[Opening DATA LISTING section]

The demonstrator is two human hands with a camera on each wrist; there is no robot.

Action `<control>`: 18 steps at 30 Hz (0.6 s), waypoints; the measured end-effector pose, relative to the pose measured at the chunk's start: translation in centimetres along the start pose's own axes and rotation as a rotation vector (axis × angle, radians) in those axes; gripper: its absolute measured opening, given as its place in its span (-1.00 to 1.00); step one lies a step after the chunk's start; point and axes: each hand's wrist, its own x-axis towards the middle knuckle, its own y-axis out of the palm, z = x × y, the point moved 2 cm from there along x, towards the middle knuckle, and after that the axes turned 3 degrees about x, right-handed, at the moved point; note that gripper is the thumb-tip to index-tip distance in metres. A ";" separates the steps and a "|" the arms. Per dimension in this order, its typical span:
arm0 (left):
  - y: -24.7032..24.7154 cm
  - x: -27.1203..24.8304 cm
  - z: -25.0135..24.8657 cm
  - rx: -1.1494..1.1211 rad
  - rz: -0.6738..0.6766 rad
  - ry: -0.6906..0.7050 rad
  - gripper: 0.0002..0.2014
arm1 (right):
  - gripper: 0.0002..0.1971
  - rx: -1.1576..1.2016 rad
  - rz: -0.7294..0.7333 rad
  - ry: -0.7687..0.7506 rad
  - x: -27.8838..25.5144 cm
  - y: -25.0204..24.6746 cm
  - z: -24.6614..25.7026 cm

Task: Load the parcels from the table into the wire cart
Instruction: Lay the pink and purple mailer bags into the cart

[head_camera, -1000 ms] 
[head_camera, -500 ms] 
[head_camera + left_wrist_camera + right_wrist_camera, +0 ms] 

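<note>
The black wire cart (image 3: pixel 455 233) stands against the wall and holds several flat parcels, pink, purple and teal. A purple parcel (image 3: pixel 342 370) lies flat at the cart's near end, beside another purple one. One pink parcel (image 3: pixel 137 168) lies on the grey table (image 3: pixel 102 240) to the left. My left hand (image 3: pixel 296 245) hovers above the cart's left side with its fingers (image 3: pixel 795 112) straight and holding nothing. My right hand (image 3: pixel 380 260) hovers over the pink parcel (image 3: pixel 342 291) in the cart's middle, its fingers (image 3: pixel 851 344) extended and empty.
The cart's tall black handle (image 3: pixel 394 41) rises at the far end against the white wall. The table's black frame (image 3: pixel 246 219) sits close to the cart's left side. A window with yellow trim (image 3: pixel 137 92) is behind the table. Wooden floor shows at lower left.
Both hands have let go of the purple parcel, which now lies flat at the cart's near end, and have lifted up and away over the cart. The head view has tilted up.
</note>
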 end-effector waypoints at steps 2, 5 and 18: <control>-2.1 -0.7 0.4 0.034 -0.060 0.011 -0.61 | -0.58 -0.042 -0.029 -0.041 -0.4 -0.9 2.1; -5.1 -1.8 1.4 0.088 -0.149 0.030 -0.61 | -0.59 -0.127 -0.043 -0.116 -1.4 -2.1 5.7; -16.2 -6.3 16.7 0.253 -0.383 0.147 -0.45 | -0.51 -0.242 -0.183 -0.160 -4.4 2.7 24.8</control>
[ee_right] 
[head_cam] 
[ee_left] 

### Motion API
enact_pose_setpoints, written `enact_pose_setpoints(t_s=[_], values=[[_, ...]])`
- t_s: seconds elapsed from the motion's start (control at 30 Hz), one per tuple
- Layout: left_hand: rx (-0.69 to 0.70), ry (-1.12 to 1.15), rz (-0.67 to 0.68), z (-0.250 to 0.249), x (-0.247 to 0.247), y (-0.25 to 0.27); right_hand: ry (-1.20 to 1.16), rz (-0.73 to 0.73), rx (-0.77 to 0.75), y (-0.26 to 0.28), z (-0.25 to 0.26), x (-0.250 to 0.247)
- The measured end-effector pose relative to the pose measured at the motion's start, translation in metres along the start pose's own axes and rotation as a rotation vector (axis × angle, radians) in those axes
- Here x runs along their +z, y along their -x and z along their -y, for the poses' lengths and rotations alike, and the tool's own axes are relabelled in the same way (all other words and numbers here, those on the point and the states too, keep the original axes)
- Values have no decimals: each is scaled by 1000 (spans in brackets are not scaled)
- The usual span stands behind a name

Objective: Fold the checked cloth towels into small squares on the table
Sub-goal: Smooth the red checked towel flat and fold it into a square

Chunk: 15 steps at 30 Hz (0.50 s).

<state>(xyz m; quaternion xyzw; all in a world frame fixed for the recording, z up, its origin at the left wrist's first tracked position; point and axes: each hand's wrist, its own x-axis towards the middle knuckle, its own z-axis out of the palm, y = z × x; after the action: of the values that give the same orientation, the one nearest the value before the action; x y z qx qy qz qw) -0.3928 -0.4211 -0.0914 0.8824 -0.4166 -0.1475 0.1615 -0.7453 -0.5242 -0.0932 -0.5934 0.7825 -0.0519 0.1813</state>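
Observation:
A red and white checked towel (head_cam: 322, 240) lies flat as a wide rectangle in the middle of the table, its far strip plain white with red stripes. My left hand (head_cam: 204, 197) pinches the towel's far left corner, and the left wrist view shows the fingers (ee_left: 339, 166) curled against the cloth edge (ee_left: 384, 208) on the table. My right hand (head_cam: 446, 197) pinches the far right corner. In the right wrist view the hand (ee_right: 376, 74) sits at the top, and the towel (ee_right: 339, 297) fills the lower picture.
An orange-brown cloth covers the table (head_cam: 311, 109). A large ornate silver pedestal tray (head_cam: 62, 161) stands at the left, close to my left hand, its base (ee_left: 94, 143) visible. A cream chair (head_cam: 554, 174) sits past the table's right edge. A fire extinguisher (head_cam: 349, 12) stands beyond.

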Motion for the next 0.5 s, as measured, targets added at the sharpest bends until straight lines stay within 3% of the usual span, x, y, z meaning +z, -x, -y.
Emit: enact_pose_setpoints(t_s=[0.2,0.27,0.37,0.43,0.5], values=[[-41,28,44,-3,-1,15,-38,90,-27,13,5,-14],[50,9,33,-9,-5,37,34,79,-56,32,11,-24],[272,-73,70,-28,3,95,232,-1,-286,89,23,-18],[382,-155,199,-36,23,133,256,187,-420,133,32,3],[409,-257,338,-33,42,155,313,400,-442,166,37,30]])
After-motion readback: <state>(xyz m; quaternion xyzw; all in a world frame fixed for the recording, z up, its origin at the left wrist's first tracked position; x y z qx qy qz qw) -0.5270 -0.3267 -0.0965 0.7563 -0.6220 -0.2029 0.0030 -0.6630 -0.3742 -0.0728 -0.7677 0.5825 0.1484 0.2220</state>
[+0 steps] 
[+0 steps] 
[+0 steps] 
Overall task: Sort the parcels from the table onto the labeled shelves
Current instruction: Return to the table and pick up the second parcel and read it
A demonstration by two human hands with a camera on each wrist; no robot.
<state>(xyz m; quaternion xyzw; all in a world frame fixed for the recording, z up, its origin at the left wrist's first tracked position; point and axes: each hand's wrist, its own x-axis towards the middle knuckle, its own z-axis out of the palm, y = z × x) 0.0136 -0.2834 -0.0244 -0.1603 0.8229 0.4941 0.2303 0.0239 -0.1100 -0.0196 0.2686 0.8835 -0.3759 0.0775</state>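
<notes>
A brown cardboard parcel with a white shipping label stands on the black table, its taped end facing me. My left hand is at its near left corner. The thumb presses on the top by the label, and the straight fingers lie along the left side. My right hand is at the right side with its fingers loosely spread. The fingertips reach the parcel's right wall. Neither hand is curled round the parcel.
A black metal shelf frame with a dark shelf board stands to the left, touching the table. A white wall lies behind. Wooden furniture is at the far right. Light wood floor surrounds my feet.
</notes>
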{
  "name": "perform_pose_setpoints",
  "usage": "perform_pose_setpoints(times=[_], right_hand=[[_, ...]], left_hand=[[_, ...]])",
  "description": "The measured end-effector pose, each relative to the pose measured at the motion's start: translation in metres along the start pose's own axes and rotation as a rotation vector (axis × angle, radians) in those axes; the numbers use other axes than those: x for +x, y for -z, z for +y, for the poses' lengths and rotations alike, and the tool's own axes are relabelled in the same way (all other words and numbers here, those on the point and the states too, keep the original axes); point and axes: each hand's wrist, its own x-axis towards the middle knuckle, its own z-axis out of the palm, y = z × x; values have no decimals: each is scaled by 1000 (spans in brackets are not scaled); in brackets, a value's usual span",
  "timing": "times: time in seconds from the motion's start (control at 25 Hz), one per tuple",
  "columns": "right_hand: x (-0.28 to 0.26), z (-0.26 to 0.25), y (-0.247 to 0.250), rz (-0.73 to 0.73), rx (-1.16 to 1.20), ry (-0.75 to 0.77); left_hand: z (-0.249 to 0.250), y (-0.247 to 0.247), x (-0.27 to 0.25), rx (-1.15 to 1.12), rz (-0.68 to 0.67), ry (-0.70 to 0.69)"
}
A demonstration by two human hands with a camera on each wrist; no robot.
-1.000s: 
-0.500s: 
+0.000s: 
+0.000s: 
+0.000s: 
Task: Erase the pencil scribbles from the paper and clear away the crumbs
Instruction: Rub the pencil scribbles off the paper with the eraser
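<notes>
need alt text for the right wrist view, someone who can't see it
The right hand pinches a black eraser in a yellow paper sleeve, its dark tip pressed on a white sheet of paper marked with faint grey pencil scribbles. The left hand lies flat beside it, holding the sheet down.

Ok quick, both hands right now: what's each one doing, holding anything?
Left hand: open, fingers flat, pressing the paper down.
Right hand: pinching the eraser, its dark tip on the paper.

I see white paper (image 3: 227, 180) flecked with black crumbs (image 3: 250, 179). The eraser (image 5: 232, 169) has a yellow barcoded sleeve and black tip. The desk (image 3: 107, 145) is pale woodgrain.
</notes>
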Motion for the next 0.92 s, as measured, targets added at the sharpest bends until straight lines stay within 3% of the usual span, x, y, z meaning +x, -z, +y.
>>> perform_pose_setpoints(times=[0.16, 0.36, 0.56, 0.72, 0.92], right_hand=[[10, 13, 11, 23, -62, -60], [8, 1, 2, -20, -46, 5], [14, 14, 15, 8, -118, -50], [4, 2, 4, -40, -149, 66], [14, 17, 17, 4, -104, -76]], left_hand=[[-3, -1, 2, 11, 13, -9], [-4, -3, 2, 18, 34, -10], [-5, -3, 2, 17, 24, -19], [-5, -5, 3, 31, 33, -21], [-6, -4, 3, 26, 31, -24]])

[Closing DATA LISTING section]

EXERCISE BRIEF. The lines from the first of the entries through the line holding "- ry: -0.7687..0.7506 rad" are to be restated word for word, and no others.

RESPONSE.
The demonstrator is two human hands with a camera on each wrist; there is no robot.

Action `<control>`: 18 steps at 30 Hz (0.6 s), waypoints; the measured end-effector pose, relative to the pose measured at the chunk's start: translation in centimetres along the start pose's own axes and rotation as a rotation vector (axis × angle, radians) in those axes; gripper: its absolute measured opening, given as its place in its span (-1.00 to 1.00); step one lies a step after the chunk's start; point and axes: each hand's wrist, its own x-axis towards the middle knuckle, its own y-axis out of the palm, z = x × y, the point moved 2 cm from there along x, towards the middle knuckle, and after that the axes turned 3 degrees about x, right-handed, at the moved point; note that gripper is the thumb-tip to index-tip distance in metres. A ";" separates the steps and a "|" the arms. Per dimension in this order, its typical span:
arm0 (left):
  - y: -24.7032..24.7154 cm
  - x: -27.1203..24.8304 cm
  - z: -25.0135..24.8657 cm
  - rx: -1.1494..1.1211 rad
  - rz: -0.6738..0.6766 rad
  - ry: -0.6906..0.7050 rad
  - gripper: 0.0002..0.2014
arm1 (right):
  - gripper: 0.0002..0.1971
  - rx: -1.1576..1.2016 rad
  - rz: -0.7294..0.7333 rad
  - ry: -0.7687..0.7506 rad

Output for this exercise is now complete.